● Your assignment:
Report only the number of lines in this material that include the string "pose".
====== Collected material ======
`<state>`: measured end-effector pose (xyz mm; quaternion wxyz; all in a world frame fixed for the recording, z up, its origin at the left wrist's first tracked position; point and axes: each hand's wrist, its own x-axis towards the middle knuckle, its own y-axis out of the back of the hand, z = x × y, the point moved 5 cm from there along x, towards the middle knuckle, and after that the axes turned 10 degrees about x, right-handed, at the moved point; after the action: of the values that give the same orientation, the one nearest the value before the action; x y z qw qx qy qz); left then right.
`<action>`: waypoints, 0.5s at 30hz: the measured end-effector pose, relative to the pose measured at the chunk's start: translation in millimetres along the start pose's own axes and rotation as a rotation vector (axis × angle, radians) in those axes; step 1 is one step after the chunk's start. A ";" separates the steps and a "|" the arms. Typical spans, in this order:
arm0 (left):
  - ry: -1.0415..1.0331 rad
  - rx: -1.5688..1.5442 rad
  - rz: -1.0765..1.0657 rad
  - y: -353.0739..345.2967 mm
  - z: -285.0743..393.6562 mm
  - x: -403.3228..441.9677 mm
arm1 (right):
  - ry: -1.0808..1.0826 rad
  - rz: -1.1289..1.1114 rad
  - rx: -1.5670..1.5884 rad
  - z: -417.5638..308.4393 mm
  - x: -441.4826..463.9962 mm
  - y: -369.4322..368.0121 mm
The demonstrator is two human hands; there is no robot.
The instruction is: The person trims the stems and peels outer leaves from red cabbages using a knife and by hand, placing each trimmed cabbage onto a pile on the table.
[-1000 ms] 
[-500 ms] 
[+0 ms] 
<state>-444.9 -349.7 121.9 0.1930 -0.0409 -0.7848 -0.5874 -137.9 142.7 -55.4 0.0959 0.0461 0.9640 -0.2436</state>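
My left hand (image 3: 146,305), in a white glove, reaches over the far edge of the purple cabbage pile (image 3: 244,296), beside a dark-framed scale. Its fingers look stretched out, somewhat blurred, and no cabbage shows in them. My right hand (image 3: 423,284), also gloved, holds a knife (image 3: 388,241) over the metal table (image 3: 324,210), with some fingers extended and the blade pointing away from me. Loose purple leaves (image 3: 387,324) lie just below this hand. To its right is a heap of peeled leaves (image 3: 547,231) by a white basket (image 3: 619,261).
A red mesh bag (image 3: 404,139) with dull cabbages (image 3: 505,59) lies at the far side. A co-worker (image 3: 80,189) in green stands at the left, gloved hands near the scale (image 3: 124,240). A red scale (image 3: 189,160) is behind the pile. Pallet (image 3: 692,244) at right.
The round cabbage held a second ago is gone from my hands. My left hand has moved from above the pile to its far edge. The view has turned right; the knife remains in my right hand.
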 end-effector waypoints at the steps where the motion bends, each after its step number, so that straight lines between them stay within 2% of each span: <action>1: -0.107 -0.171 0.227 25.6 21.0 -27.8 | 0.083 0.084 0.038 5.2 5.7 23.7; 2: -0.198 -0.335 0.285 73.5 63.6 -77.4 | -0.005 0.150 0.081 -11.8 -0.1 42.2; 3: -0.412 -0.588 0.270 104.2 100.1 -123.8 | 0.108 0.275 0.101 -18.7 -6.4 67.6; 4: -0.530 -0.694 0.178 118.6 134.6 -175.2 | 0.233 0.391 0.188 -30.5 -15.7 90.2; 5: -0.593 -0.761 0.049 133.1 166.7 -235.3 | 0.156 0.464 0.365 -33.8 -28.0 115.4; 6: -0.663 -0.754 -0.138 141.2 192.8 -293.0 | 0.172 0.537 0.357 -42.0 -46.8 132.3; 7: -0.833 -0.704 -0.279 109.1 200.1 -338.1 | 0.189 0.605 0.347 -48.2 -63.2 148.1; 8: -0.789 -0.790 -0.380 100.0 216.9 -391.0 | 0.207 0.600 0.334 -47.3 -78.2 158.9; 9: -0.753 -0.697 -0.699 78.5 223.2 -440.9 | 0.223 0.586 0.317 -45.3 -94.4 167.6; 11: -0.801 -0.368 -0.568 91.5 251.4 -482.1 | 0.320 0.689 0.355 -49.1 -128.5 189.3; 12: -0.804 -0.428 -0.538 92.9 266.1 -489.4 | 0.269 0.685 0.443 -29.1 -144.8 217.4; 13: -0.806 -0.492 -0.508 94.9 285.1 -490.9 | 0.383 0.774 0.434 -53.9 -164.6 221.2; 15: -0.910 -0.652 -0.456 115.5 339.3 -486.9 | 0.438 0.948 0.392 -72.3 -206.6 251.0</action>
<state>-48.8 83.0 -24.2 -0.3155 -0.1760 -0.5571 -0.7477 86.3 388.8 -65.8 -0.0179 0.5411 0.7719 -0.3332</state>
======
● Exercise output:
2